I don't want to sound harsh, but your sons are old enough to support themselves. They'll be entitled to student finance for their living costs, surely? They're lucky they're getting some support from their dad. A lot of students don't get anything from their parents.

If your sons live with you, start asking for board. If they don't, then you might have to agree for the house to be sold (which you seemed to have agreed to before anyway).

Rebecca2014 · 23/10/2014 19:21

You knew this day was coming. You should never depend on a man financially, if you have a low paid job why didn't you go back into education to get a higher paid job so you can support yourself?

Topseyt · 23/10/2014 19:31

I don't normally find myself agreeing with the ex when I read these threads, but I am here.

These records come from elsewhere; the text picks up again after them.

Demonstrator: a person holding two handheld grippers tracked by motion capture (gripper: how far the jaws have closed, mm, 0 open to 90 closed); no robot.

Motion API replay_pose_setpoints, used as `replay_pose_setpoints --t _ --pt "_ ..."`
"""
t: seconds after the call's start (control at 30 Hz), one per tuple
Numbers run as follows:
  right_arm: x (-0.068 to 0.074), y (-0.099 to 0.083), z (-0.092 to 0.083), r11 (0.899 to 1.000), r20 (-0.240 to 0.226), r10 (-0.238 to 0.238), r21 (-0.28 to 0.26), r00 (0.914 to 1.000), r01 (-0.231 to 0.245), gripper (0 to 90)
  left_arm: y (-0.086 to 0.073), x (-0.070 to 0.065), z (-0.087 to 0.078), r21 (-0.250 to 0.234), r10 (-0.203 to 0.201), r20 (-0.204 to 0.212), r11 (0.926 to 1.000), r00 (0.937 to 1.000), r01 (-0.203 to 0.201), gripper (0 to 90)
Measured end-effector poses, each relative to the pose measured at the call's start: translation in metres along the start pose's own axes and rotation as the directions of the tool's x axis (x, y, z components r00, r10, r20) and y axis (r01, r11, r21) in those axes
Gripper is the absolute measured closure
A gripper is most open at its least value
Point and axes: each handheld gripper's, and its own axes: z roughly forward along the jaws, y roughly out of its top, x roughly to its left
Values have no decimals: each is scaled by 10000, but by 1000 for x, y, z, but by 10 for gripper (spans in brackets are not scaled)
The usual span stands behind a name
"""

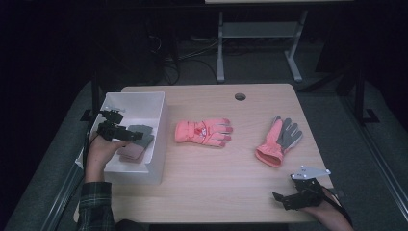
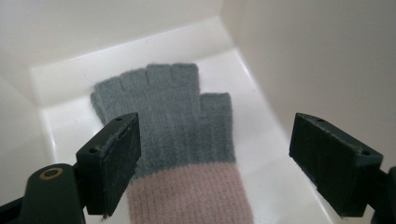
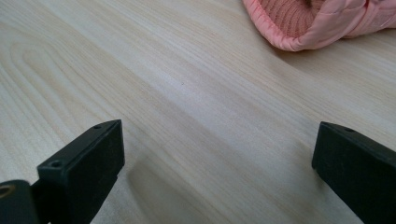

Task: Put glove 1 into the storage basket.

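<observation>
A knit glove (image 2: 187,140), grey with a pink cuff, lies flat in the white bin (image 1: 155,103) at the table's left; in the high view the knit glove (image 1: 137,142) sits near the bin's right wall. My left gripper (image 2: 215,165) hangs open just above its cuff, nothing between the jaws, and the left gripper (image 1: 120,131) is inside the bin. One pink ski glove (image 1: 203,131) lies mid-table, another pink and grey ski glove (image 1: 280,141) to its right. My right gripper (image 1: 288,198) rests open near the front right edge, with the glove's cuff (image 3: 308,23) ahead.
The wooden table (image 1: 226,192) has a round cable hole (image 1: 240,96) at the back. Behind the table stands a grey desk frame (image 1: 260,43) with cables on the floor. Bare wood lies between the two ski gloves and along the front.
</observation>
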Motion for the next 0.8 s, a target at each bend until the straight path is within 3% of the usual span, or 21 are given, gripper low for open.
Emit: replay_pose_setpoints --t 0.27,0.43,0.73,0.8 --pt "0 0 0 10000 33 3 73 10000 -4 20 10 -19 -23 -718 389 604 9968 9974 -346 162" --pt "0 0 -1 9999 42 17 99 10000 -18 19 16 -34 -31 -971 685 1089 9936 9917 -580 162" --pt "0 0 0 10000 56 3 91 10000 -4 19 26 -67 -36 -1523 1354 2030 9827 9698 -1053 163" --pt "0 0 0 10000 32 -29 86 10000 28 19 29 -75 -36 -1540 1593 2217 9799 9620 -1267 162"
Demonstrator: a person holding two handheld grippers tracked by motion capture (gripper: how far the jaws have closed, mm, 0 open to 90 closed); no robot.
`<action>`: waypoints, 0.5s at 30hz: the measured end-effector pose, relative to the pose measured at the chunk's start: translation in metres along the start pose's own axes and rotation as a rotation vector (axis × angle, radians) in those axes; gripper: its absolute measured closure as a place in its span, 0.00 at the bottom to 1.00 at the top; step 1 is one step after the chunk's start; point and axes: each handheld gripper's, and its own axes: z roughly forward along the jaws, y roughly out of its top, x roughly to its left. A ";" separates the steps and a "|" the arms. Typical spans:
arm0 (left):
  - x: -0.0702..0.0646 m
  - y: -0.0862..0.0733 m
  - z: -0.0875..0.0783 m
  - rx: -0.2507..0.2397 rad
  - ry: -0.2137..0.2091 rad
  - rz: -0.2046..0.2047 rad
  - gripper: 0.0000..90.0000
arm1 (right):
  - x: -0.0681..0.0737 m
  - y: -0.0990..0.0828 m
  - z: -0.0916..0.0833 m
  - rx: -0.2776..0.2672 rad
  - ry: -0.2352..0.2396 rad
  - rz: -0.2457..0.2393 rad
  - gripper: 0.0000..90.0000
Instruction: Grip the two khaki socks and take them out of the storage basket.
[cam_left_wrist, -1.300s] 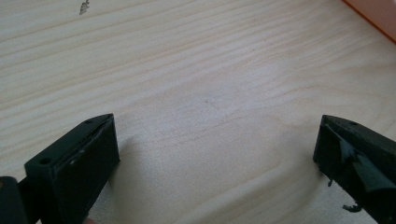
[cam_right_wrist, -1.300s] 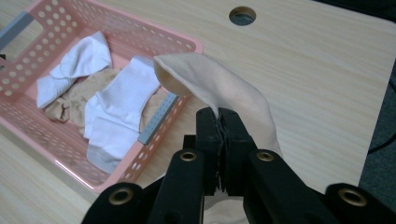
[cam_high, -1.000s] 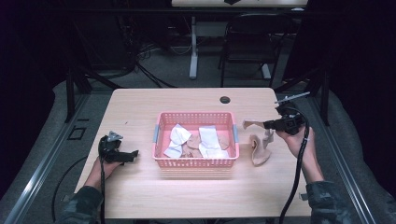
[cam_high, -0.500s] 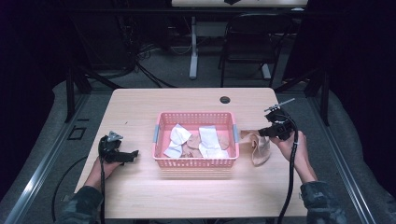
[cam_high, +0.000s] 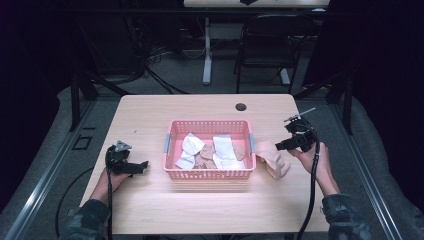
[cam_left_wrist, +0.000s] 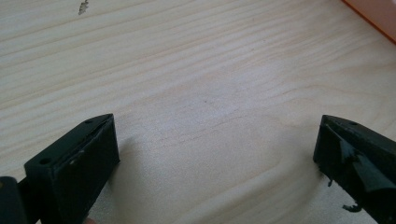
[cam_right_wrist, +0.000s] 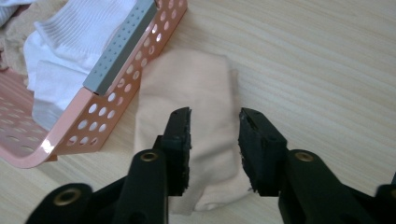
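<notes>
A pink plastic basket (cam_high: 210, 123) (cam_right_wrist: 88, 126) stands mid-table and holds white socks (cam_high: 222, 146) (cam_right_wrist: 70, 37) and beige ones. One beige sock (cam_high: 272, 157) (cam_right_wrist: 196, 93) lies flat on the wood just right of the basket. My right gripper (cam_high: 279, 146) (cam_right_wrist: 215, 114) hovers low over it. Its jaws have just been opening and stand apart, with the sock below the gap and not pinched. Left of the basket, my left gripper (cam_high: 142, 165) (cam_left_wrist: 215, 135) rests on the table, open wide over bare wood.
A round black cable hole (cam_high: 241, 106) sits near the table's far edge. A dark chair (cam_high: 270, 45) stands behind the table. Bare wood stretches in front of the basket and at the left side.
My right gripper came down and slightly toward the basket with the beige sock, then let it go; the sock now lies flat on the table. The left gripper kept still.
</notes>
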 end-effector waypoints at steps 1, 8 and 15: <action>0.000 0.000 0.000 0.000 0.000 0.000 0.00 | -0.002 -0.001 -0.001 0.001 0.004 -0.001 0.67; 0.000 0.000 0.000 0.000 -0.001 0.001 0.00 | -0.014 -0.013 -0.001 -0.017 -0.004 0.034 0.45; 0.000 0.000 0.000 0.000 -0.001 -0.002 0.00 | -0.029 -0.039 0.009 -0.003 -0.032 0.067 0.20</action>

Your sons are 20. Old enough to know that they need to at least try to support themselves as much as they can. They are no longer "kids" even though we as parents often think of our adult offspring as our kids / children long after we should. I am 48, and I think my parents still do it. Blush. My eldest daughter will be 20 next birthday and I can hardly believe it.

Is there sufficient equity in your house for you to be able to downsize and buy yourself something smaller and more affordable (perhaps even without needing a mortgage)? It would make some sense to look into that option, especially as you say you are on a low income (make sure you are getting any income support benefits you might be entitled to as well).

mynewpassion · 23/10/2014 19:35

You were lucky to buy 2 extra years. He could have forced a sale when the boys turned 18 or finished school.

DaisyFlowerChain · 23/10/2014 19:43

If you truly don't want to sell then you could take on a second job or get a lodger.

Your ex was very reasonable and expecting him to start paying his ex wife as her boyfriend has left is beyond cheeky. If you can't manage without a man helping financially then you will have to move and find something you can afford like thousands have to do.